Too serious, too serious. I like the best the version in which each participant starts with a can of beverage in one hand and has to finish it before pulling with both hands.


I remember hearing about how one of my track coaches in high school, years before my time, wound up with a javelin through his shoulder because some dipshit wasn't paying attention and wanted to show off. After hearing that story, I never really liked being near those things.


I did not expect that article to be nearly as long nor as interesting.


I expected an article commenting on fatalities on some tug-of-war metaphor — for instance, a power-struggle between two countries. I was surprised (and possibly delighted) to find that this article was actually about tug-of-war.


Please let us know when you have determined your level of delight.


Surely these are all casualties, as not all resulted in fatalities.

In fact, the only fatalities listed in this article were 2 boys in Frankfurt Germany.


I've seen something similar: in middle school a classmate tied the rope around themselves to anchor the back of the line. He was pretty badly injured when the other team pulled him over and dragged him across the field, pulling the loop tight. I never thought about a rope snapping, though.

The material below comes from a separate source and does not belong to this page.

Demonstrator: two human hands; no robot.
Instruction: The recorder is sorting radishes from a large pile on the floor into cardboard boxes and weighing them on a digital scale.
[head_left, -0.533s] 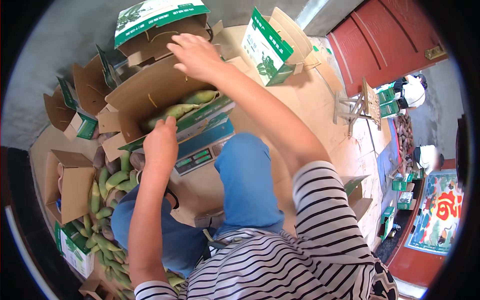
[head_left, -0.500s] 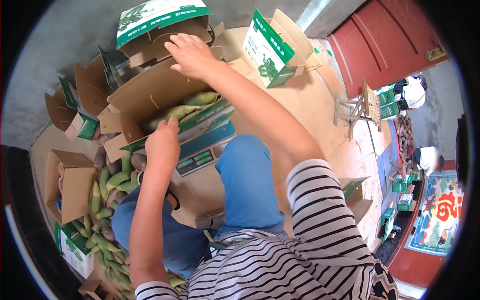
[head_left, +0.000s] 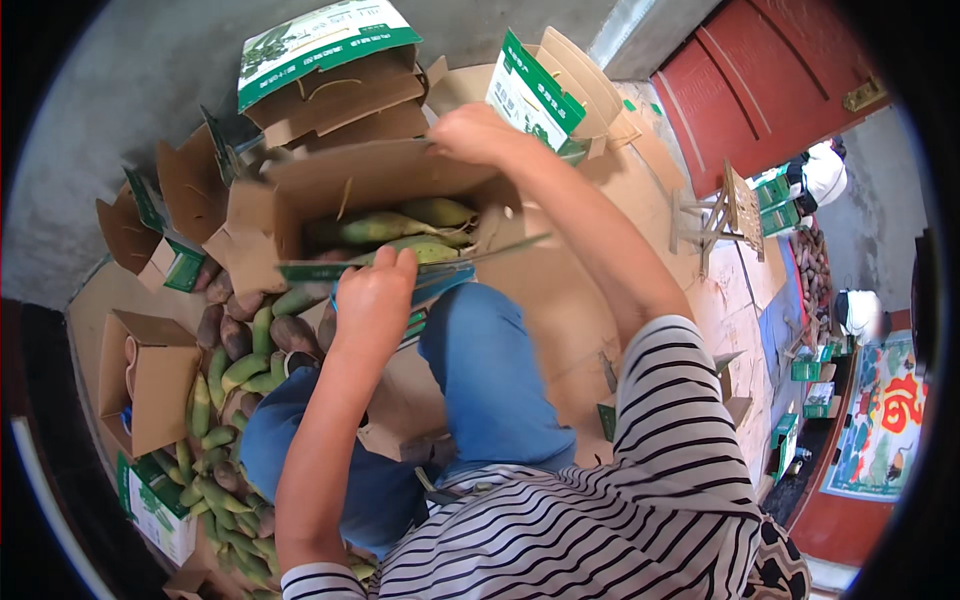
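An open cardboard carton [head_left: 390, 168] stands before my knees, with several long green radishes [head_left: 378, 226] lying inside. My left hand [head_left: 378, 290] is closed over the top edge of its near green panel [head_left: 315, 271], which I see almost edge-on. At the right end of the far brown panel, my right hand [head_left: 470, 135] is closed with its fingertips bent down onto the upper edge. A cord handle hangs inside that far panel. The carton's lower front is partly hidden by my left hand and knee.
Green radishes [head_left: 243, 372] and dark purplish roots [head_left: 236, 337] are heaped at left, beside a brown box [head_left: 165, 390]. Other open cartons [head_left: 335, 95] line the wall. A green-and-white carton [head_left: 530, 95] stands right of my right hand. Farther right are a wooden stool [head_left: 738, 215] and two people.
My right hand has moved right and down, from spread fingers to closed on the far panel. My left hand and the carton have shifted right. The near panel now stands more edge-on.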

The subject matter was interesting, but because of my squeamishness I couldn't bring myself to read the actual description of the injuries or fatalities. I'm one of those types of people that can't stand seeing broken bones or reading about them, horrifies me


Good words of warning. The pun at the end seemed a bit much to me though.


Imagine if political disputes were settled this way instead of real war


Or with a nice game of Quake.


There's no chance of officials dying or suffering grievous injury that way. Unless they start throwing keyboards.


I've always felt Priceonomics is gaming HN. How does this post have 28 upvotes and no comments (other than mine)?

And what does tug of war fatalities have to do with Hacker News? Why not a story about people dying from vending machines falling over on them? (7 on average per year)


If they're gaming HN, they're fooling both the software and me, and I've spent a ton of time working on this.

Please don't dilute the threads with meta complaints. Instead, do as the guidelines ask and email us at hn@ycombinator.com; or flag the post; or both.


OK, I'll drop it.


It could be confirmation bias, but I've noticed lots of posts (from a variety of sources) which accumulate several tens of votes before the first comment. I've attributed it to a subtle shift in HN users where more people vote things up and refrain from commenting until it looks like the post will hang around on the front page for a while. But, that's just speculation.